NVIDIA introduced Project GR00T, a universal base model for humanoid robots and the new Jetson Thor computer on the NVIDIA Thor system-on-chip (SoC).

The company also presented significant updates to the NVIDIA Isaac robotics platform, including basic generative AI models, simulation tools, and AI workflow infrastructure.

“Building foundation models for general humanoid robots is one of the most exciting problems to solve in AI today,” said Jensen Huang, founder and CEO of NVIDIA. “The enabling technologies are coming together for leading roboticists around the world to take giant leaps towards artificial general robotics.”

Robots based on GR00T, which stands for Generalist Robot 00 Technology, will be able to understand speech and imitate movements by observing human actions. In his report, Huang demonstrated several such robots.

Jetson Thor was created as a new computing platform capable of performing complex tasks and interacting safely with humans and machines. It has a modular architecture optimized for performance, power, and size.

The SoC includes a next-generation GPU based on NVIDIA Blackwell’s NVIDIA Transformer Engine (TE) architecture, which delivers 800 teraflops of 8-bit floating-point AI performance to run multimodal generative AI models such as GR00T.

The integrated functional safety processor, high-performance CPU cluster, and 100 GB of Ethernet bandwidth greatly simplify design and integration.

NVIDIA provides a comprehensive AI platform for leading humanoid robotics companies such as 1X Technologies, Agility Robotics, Apptronik, Boston Dynamics, Figure AI, Fourier Intelligence, Sanctuary AI, Unitree Robotics, and XPENG Robotics, among others.

“We are at an inflection point in history, with human-centric robots like Digit poised to change labor forever. Modern AI will accelerate development, paving the way for robots like Digit to help people in all aspects of daily life,” said Jonathan Hurst, cofounder and chief robot officer at Agility Robotics. “We’re excited to partner with NVIDIA to invest in the computing, simulation tools, machine learning environments and other necessary infrastructure to enable the dream of robots being a part of daily life.”

NVIDIA also announced Isaac Manipulator and Isaac Perceptor, a collection of pre-trained models, libraries, and reference hardware for robotics.
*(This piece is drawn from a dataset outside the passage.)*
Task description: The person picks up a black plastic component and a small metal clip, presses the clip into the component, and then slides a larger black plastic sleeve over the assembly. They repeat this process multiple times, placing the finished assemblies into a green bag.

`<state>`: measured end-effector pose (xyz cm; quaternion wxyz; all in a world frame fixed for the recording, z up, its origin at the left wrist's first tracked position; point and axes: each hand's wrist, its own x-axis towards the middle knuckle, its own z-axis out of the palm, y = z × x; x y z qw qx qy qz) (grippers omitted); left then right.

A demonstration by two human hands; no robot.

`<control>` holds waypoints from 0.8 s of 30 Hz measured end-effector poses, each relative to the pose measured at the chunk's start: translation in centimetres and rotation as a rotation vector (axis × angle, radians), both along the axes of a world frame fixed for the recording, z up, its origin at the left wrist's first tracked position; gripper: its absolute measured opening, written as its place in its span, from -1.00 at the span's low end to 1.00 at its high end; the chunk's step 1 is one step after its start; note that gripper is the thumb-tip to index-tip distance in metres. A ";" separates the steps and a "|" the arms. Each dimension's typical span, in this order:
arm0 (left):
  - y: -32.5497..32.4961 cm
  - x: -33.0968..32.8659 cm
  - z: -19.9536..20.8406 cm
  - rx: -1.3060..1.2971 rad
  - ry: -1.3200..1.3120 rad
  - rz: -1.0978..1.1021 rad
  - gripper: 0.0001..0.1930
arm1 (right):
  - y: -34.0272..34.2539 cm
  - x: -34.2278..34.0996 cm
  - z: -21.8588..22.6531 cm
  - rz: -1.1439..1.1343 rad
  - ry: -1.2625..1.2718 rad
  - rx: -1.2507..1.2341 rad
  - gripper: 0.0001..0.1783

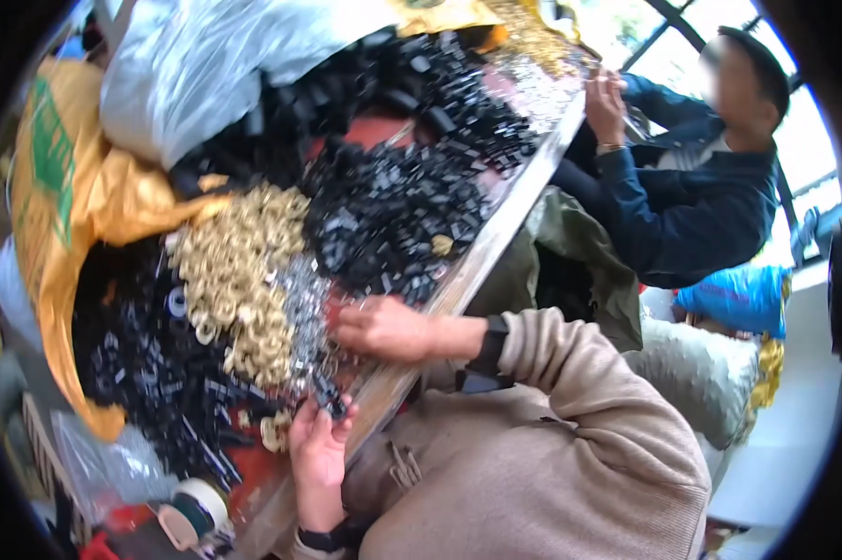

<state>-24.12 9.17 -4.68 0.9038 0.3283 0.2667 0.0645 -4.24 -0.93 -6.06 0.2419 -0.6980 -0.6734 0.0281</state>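
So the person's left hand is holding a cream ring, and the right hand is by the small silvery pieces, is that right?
Not quite: in the head view, the left hand holds a small black part instead. The right hand is indeed by the small silvery pieces.

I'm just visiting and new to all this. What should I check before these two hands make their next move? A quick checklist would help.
1. Black part in hand: ok, the left hand holds it.
2. Right hand free: cannot tell, its fingertips are blurred.
3. Silver pieces near the hands: ok, they lie just to the left of the right hand.
4. Piles kept separate: not ok, the beige rings run up against the silver pieces.
5. Co-worker's hand out of the way: ok, it is well apart, farther along the wooden edge.
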 end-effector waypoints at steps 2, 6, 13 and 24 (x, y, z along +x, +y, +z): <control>-0.2 0.3 -0.3 0.006 -0.055 -0.019 -0.67 | -0.5 -0.3 0.8 -0.029 0.157 -0.031 -0.87; -1.0 0.9 -0.6 0.004 -0.116 0.045 -0.67 | -1.0 -0.8 1.7 0.169 0.807 -0.007 -0.87; -1.3 2.3 0.0 -0.025 -0.176 0.043 -0.67 | -1.6 -2.1 1.9 0.203 1.179 -0.099 -0.91; -1.1 2.3 -0.3 -0.004 -0.250 0.023 -0.63 | -1.8 -2.2 2.9 0.154 1.216 -0.085 -0.79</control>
Isaac Manipulator offers modular AI capabilities for robotic arms with a collection of GPU-accelerated base models and libraries.
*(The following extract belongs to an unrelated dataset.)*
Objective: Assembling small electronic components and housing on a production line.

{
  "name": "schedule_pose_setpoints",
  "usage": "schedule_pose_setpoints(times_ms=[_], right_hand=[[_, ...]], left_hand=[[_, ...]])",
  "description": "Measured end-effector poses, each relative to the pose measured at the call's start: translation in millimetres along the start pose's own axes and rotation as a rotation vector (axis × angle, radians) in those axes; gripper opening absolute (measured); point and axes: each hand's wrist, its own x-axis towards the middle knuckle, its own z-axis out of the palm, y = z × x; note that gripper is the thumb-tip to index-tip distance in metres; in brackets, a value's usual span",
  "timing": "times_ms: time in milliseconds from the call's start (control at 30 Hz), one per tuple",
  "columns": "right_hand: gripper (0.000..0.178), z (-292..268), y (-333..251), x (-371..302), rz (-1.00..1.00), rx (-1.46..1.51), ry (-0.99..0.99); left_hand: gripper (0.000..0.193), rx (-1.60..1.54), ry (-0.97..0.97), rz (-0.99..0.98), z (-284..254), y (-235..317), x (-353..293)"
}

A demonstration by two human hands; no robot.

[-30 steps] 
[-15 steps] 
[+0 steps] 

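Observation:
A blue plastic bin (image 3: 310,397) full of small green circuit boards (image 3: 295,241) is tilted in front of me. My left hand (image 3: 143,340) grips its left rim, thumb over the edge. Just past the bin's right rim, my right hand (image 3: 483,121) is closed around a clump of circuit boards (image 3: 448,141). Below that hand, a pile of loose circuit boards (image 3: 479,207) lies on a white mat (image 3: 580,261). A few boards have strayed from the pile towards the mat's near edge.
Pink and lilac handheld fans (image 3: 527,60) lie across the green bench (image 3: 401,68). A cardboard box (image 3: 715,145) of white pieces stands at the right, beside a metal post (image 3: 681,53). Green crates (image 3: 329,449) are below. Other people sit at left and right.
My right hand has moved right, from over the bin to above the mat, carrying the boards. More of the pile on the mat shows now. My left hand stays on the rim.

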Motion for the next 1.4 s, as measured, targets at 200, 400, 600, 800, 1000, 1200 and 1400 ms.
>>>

The technology accelerates trajectory planning by 80 times. Among the first ecosystem partners: Yaskawa, Universal Robots, Teradyne, PickNik Robotics, Solomon, READY Robotics, and Franka Robotics.

The Isaac Perceptor provides multi-camera 3D volumetric vision that is increasingly being used in autonomous mobile robots used in manufacturing and warehouse operations to improve worker efficiency and safety, as well as reduce errors and costs.

Among the first to implement this technology are ArcBest, BYD, and the KION Group, which are striving to achieve new levels of autonomy in material handling operations, etc.